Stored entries
┄┄┄┄┄┄┄┄┄┄┄┄┄┄┄┄┄┄┄┄

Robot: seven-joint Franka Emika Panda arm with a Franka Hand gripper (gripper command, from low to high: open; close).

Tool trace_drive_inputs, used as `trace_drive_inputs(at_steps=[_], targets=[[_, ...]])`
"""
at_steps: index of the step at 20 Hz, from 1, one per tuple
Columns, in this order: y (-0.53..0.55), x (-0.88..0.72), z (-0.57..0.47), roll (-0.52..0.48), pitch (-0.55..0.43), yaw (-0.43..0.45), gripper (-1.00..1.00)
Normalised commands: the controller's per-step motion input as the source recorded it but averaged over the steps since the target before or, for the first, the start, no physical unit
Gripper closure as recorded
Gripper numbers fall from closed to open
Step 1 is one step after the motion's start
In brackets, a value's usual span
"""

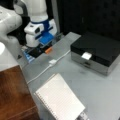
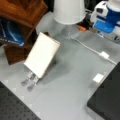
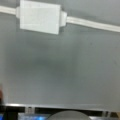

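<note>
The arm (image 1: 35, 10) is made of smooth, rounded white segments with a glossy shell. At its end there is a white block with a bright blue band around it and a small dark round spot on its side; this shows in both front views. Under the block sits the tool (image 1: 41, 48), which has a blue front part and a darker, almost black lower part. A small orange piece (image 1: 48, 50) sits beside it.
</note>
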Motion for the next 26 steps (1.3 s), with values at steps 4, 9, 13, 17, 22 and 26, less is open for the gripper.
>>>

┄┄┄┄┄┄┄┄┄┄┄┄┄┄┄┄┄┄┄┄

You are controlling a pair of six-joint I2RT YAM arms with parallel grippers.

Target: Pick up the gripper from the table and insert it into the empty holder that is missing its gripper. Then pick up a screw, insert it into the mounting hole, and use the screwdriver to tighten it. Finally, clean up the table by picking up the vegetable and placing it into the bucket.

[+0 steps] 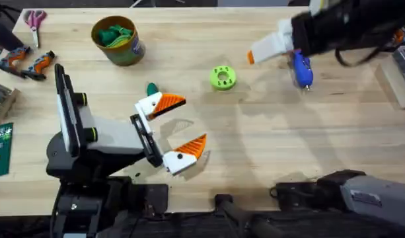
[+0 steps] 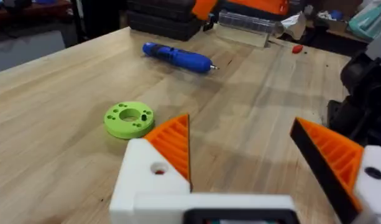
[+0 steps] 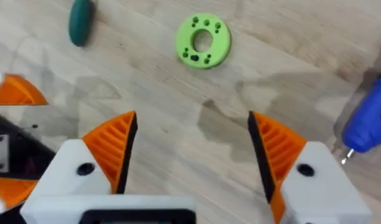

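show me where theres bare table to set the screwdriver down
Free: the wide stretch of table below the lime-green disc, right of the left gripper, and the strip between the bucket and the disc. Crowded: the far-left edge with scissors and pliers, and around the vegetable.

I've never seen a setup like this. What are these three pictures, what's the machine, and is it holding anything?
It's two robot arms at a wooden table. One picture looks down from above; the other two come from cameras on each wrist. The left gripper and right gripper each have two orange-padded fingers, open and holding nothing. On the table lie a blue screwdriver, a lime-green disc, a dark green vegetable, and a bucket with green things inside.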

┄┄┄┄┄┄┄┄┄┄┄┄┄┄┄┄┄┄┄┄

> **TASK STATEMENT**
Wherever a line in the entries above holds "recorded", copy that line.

> **TASK SOLUTION**
Normalised commands: the controller's per-step motion input as the source recorded it but averaged over the steps since the target before or, for the first, the start, no physical unit
Gripper closure as recorded

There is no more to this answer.